### Your objective
Write out again, exactly, the lines below starting at the one with "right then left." and ending at the one with "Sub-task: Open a".

### Source data
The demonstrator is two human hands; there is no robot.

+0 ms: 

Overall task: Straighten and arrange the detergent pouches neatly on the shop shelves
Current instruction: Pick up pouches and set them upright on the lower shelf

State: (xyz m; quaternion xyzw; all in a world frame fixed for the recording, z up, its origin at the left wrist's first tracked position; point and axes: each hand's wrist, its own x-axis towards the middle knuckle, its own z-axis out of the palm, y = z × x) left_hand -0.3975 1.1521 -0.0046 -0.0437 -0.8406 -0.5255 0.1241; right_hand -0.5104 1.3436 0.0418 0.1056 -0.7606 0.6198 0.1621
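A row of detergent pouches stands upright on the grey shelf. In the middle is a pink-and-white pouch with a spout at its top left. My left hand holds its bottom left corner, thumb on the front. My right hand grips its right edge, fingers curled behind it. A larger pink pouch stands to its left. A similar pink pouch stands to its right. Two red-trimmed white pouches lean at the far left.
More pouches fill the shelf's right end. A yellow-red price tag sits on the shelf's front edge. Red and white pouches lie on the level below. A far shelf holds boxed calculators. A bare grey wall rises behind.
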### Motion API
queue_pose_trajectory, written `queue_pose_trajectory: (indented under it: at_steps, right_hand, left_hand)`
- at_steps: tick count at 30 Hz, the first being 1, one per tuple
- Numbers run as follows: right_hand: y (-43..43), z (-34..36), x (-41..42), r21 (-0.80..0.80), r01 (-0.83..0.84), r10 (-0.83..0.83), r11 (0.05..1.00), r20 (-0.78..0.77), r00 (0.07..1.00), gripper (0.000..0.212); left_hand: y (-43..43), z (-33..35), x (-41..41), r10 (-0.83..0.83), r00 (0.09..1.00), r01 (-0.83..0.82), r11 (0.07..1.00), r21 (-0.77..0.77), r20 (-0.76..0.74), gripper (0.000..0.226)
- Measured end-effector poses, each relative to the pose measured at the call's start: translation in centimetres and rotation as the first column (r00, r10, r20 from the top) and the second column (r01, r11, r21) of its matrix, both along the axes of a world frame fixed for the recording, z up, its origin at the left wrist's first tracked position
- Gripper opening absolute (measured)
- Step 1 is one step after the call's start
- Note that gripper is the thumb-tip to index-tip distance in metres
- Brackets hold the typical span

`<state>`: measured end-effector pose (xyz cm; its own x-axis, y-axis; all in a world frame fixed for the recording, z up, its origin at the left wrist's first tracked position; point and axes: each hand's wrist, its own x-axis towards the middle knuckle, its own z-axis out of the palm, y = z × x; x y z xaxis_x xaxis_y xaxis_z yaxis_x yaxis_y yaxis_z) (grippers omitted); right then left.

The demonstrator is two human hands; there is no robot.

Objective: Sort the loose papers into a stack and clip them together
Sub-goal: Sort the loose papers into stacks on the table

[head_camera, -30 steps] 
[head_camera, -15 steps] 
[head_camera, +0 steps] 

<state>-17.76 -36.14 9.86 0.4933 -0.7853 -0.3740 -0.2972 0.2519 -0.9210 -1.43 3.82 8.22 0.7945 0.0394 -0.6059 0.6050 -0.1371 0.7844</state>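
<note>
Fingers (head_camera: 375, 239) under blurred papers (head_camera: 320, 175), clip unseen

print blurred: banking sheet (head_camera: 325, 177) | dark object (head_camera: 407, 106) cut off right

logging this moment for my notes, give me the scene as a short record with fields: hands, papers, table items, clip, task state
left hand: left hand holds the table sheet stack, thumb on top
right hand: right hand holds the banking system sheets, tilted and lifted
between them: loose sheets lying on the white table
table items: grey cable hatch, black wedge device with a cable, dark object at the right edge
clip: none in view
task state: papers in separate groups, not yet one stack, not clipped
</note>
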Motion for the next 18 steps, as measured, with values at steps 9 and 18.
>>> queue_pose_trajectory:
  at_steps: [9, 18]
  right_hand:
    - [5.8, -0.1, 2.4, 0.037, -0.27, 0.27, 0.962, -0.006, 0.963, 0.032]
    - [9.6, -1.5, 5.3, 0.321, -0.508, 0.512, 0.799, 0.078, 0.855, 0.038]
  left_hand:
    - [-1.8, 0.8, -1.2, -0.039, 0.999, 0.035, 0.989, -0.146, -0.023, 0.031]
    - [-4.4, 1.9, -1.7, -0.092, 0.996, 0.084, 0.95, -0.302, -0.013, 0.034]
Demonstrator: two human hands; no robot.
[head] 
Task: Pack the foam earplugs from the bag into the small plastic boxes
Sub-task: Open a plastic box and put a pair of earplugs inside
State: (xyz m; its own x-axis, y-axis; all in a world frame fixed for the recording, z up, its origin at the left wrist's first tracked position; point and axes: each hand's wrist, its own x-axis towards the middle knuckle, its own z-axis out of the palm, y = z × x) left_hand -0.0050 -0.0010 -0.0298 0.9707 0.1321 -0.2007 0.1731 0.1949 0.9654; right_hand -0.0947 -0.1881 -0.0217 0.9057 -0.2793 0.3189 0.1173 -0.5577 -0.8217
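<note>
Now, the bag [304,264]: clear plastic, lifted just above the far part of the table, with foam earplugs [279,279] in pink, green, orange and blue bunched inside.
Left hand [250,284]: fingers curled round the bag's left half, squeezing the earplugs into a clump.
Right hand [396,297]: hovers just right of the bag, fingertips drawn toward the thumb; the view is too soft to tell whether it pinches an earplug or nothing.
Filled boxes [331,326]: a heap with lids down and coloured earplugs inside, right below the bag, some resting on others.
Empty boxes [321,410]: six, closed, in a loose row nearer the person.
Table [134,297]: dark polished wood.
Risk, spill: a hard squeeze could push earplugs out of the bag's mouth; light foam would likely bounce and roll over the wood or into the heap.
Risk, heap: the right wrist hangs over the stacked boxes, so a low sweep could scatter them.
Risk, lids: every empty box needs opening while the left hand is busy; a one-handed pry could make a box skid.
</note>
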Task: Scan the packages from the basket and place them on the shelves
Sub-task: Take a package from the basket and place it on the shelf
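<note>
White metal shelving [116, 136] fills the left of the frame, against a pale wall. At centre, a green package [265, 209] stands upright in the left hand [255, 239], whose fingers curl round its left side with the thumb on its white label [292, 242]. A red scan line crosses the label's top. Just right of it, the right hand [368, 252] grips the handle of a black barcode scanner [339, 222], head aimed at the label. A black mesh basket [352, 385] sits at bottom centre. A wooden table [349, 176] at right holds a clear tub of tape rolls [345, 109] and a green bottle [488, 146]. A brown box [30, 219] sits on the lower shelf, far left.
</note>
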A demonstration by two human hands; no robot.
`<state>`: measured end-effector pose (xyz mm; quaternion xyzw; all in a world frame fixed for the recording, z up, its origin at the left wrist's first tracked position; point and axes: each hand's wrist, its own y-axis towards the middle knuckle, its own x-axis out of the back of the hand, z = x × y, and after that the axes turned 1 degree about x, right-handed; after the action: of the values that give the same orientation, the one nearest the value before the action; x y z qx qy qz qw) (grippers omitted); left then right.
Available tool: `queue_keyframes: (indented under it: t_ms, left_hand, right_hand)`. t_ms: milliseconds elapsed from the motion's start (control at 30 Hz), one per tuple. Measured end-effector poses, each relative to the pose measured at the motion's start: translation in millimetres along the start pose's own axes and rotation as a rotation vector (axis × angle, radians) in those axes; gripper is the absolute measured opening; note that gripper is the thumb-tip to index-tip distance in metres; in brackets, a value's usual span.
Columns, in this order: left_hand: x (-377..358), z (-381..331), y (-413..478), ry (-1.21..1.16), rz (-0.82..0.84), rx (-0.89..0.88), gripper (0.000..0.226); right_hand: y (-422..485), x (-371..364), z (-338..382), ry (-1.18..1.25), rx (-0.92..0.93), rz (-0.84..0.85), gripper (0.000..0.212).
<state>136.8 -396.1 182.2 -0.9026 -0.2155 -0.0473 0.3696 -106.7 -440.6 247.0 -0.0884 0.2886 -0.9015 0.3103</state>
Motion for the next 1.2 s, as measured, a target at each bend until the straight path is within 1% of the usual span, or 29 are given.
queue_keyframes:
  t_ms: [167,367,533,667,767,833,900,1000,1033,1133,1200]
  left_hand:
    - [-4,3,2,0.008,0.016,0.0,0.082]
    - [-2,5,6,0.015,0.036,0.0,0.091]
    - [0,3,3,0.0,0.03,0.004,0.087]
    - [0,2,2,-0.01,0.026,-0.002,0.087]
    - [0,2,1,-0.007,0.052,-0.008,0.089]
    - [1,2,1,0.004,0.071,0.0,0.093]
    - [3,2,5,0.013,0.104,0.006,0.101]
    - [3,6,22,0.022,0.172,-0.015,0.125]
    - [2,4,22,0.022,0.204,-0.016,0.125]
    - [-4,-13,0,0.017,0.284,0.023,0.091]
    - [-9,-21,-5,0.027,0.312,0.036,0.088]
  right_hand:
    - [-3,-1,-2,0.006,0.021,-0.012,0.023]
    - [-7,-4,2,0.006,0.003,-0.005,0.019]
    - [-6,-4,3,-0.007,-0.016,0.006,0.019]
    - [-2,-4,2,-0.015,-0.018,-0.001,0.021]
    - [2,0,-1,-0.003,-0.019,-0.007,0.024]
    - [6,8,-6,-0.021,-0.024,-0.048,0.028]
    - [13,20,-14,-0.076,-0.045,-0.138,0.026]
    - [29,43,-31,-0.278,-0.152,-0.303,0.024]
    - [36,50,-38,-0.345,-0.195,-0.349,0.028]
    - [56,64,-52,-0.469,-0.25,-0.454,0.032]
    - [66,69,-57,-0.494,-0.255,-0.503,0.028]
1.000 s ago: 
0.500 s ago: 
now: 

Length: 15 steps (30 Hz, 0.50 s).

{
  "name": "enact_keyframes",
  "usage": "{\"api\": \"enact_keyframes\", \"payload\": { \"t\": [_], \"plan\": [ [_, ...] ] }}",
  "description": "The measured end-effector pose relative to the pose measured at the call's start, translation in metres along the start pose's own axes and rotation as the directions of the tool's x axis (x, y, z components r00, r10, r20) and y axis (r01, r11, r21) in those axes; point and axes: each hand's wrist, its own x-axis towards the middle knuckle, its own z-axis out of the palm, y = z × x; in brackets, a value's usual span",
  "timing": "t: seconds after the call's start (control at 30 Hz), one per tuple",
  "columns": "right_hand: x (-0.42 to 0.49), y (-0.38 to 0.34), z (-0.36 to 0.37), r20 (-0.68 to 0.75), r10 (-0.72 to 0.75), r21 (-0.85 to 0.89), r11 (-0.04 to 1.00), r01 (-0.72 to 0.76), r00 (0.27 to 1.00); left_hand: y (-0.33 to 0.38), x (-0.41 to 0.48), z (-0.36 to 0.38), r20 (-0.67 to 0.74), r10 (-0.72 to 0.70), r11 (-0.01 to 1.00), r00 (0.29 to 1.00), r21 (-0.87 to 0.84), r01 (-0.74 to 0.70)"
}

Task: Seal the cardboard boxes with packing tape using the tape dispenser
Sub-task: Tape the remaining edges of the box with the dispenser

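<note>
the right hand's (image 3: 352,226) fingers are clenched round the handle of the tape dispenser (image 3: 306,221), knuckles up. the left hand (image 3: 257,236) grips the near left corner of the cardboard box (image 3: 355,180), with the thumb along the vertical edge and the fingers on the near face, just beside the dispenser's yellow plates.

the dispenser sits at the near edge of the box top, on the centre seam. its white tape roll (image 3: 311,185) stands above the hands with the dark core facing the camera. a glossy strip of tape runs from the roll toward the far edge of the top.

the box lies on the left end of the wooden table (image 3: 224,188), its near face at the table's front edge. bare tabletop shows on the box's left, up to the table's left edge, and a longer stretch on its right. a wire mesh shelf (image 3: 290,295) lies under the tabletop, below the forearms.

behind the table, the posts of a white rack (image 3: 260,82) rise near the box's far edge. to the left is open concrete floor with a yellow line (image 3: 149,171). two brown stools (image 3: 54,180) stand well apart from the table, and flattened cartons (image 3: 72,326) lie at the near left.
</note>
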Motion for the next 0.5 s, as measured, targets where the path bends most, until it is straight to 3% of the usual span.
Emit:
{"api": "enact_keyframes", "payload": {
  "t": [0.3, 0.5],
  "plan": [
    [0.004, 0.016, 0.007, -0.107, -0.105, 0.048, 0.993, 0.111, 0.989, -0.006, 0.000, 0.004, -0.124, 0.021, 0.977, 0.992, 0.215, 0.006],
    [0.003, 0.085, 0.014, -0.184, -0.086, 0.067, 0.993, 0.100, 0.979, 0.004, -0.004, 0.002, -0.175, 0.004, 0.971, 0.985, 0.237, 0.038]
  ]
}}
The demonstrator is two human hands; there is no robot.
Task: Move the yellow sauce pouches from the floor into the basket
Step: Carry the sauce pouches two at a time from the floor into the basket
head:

### Solution to the problem
`<state>`: measured end-effector pose (xyz cm; its own x-axis, y-axis; all in a world frame fixed for the recording, z up, its origin at the left wrist's first tracked position; point and axes: each hand's wrist, its own x-axis towards the middle knuckle, its own z-axis out of the palm, y = z × x; x y z xaxis_x xaxis_y xaxis_z yaxis_x yaxis_y yaxis_z) (grippers omitted); right then left.

The demonstrator is two human hands; there is no robot.

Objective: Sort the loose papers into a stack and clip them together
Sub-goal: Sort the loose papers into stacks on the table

[head_camera, -30 steps] 
[head_camera, -15 steps] 
[head_camera, +0 steps] 

<state>-17.76 -36.14 9.86 0.4933 -0.7853 -0.3740 -0.2972 0.2519 -0.9210 -1.43 3.82 8.22 0.7945 0.0394 -0.6059 0.6050 -0.1371 0.7844</state>
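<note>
Fingers (head_camera: 375, 239) under blurred papers (head_camera: 320, 175), clip unseen

print blurred: banking sheet (head_camera: 325, 177) | dark object (head_camera: 407, 106) cut off right

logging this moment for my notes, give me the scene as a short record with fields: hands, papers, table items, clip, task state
left hand: left hand holds the table sheet stack, thumb on top
right hand: right hand holds the banking system sheets, tilted and lifted
between them: loose sheets lying on the white table
table items: grey cable hatch, black wedge device with a cable, dark object at the right edge
clip: none in view
task state: papers in separate groups, not yet one stack, not clipped
</note>
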Motion for the next 18 steps, as measured, with values at steps 9 and 18.
>>> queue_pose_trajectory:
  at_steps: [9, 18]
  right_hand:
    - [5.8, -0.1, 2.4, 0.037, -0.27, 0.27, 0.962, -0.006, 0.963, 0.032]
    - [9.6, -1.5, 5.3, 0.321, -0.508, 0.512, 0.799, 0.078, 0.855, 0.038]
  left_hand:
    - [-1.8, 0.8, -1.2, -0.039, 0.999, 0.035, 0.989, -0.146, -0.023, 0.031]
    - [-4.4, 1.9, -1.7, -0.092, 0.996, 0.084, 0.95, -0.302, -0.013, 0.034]
Demonstrator: two human hands; no robot.
[head] 
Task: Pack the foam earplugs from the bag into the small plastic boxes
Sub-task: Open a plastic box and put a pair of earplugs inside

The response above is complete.